2. Description of the Prior Art
Character recognition performed by means of correlation techniques
is based on a comparison of either the character or a transform
thereof with a similar previously obtained recording. This is
readily accomplished by serially arranging the recording and a
transparency of the character to be identified in the path of a
light beam propagating therethrough. The optical processor also
typically comprises a number of lenses disposed along the light
path in prescribed relation to the recording and transparency. For
instance, in the case of a spatially coherent processor, that is,
one wherein the light beam is derived from a point source thereby
enabling phase relations to be determined at various points in the
beam at any given instant, one lens is usually positioned between
the source and transparency for the purpose of forming a collimated
light beam while a second lens is positioned between the
transparency and recording such that the transparency is located in
the front focal plane (the object plane) of the second lens. This
arrangement provides for the formation of the Fourier transform of
the transparency in the rear focal plane (the spatial frequency
plane) of the second lens. A third lens is generally positioned
such that its front focal plane coincides with the spatial
frequency plane. This lens operates to form an image of the
transparency located in the object plane, the image being formed
behind the third lens remote from the spatial frequency plane in
the so-called image plane. Correlation of the transparency with a
previously made recording can then be performed by locating an
appropriate recording in either the spatial frequency or image
plane. A recording of the character itself is used for image plane
correlation while a Fourier transform recording is used for
correlation in the spatial frequency plane. Alternatively, the
correlation could be performed simply by positioning the
transparency and recording of the character proximate one another
in the path of the collimated beam.
In any of the aforementioned systems, correspondence of the
transparency and recording is indicated by maximum (in some cases
minimum) light transmission through the series combination thereof.

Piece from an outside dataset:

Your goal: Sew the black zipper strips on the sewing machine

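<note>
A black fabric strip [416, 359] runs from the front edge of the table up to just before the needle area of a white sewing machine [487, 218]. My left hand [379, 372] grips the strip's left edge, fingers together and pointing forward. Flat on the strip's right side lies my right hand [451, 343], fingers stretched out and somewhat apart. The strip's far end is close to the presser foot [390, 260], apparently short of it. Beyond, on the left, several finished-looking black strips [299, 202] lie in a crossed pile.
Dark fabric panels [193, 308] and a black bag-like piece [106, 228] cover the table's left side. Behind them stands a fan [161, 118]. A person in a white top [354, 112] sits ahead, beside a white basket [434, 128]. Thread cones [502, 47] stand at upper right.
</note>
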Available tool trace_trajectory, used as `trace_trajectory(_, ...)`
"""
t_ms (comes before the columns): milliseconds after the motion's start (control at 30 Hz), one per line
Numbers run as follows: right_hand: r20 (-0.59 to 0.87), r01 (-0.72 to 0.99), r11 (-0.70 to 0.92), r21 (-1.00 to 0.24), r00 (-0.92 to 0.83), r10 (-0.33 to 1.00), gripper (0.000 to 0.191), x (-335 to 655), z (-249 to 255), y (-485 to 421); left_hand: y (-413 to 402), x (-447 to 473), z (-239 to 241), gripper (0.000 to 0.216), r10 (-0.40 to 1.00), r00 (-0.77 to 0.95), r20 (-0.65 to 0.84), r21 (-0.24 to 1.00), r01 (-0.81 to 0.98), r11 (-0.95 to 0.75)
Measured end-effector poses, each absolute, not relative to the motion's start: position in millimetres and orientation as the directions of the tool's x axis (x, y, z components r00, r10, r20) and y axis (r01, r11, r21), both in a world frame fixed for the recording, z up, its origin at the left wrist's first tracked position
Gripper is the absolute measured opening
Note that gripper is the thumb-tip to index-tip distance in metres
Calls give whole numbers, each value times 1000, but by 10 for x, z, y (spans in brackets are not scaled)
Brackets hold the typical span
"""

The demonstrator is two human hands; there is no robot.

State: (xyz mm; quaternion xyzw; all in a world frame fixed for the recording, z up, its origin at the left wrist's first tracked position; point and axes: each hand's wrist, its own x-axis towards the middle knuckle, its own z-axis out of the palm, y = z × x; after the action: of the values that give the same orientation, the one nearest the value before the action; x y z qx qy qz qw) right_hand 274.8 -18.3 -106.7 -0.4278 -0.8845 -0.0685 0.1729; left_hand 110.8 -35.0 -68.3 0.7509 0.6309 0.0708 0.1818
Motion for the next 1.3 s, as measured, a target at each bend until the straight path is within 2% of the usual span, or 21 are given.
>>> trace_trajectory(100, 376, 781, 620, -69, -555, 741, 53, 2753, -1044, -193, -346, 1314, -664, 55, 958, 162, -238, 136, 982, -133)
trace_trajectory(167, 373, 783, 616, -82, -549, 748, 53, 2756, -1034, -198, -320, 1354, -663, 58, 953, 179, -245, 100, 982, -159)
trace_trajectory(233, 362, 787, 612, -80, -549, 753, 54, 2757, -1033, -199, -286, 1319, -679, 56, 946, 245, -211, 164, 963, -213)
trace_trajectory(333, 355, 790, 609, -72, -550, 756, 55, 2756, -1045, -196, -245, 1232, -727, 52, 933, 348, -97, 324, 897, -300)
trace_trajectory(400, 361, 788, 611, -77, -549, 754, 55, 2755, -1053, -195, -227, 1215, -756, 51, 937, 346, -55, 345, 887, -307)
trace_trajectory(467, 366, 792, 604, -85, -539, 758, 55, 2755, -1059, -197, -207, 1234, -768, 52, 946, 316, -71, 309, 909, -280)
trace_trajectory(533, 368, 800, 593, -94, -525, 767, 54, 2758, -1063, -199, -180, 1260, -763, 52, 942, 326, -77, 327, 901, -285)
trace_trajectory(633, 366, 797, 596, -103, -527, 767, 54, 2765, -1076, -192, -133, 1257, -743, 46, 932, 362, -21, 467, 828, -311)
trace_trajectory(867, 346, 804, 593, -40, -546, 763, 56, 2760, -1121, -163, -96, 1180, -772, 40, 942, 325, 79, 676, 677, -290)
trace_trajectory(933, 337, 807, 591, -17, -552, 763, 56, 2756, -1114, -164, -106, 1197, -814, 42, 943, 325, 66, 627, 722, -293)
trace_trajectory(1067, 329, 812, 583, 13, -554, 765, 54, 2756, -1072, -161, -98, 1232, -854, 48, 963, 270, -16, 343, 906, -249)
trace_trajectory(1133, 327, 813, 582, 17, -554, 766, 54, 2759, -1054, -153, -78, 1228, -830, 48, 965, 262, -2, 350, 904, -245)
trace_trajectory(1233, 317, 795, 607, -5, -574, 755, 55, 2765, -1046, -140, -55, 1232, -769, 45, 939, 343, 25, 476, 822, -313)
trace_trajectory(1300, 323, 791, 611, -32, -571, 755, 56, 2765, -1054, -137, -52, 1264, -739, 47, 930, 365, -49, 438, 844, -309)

For various reasons well known to those skilled in the art, spatial
frequency plane correlation is preferred, however, for many
applications. Among other factors, it offers the advantage of being
insensitive to the vertical and horizontal position of the
transparency in the object plane. In addition, it is compatible
with matched filter theory which requires the development of the
complex conjugate of the input signal for the purpose of maximizing
the output signal in the presence of random background noise which
is always present in any practical system. Moreover, holographic
techniques, as will become apparent from the subsequent description
of the preferred embodiment, are advantageously applied to
frequency plane correlation. Nevertheless, irrespective of whether
the process is coherent or noncoherent or whether the correlation
is performed by comparing the characters or transforms of the
characters, the discrimination capability of prior art apparatus
has frequently been less than desired and as a consequence has
several shortcomings, namely, inability to distinguish decisively
between similarly shaped characters, sensitivity to distortion and
orientation of the input transparency and difficulty in repeatably
constructing accurate recordings. The present invention is directed
to overcoming these problems.
SUMMARY OF THE INVENTION
In a preferred embodiment of the present invention, correlation is
performed in the frequency plane by means of a holographic plate
containing a plurality of interference patterns representative of
the Fourier spectra of the characters to be identified. The
holographic plate is arranged in the conventional manner with
respect to the light source, lenses and input transparency. A
plurality of photodetectors are positioned in the output plane in
discrete locations corresponding to the correlation points of the
plurality of characters recorded on the holographic plate. The
output signals of the plurality of photodetectors are applied to a
like plurality of linear algebraic summing devices, each signal
being weighted for application to each summing device such that a
predetermined summing device provides a maximum output signal
indicative of the presence of a given character in the input
transparency while simultaneously the output of all the other
summing devices is approximately equal to zero or at least
substantially reduced from the level of the signals provided by the
photodetectors positioned in the output plane. The weight and
polarity of the various signals applied to the summing device are
calculated from measured values of the photodetector output signals
and, as explained hereinafter, the weights can be adjusted for
distortion and misalignment of the input characters.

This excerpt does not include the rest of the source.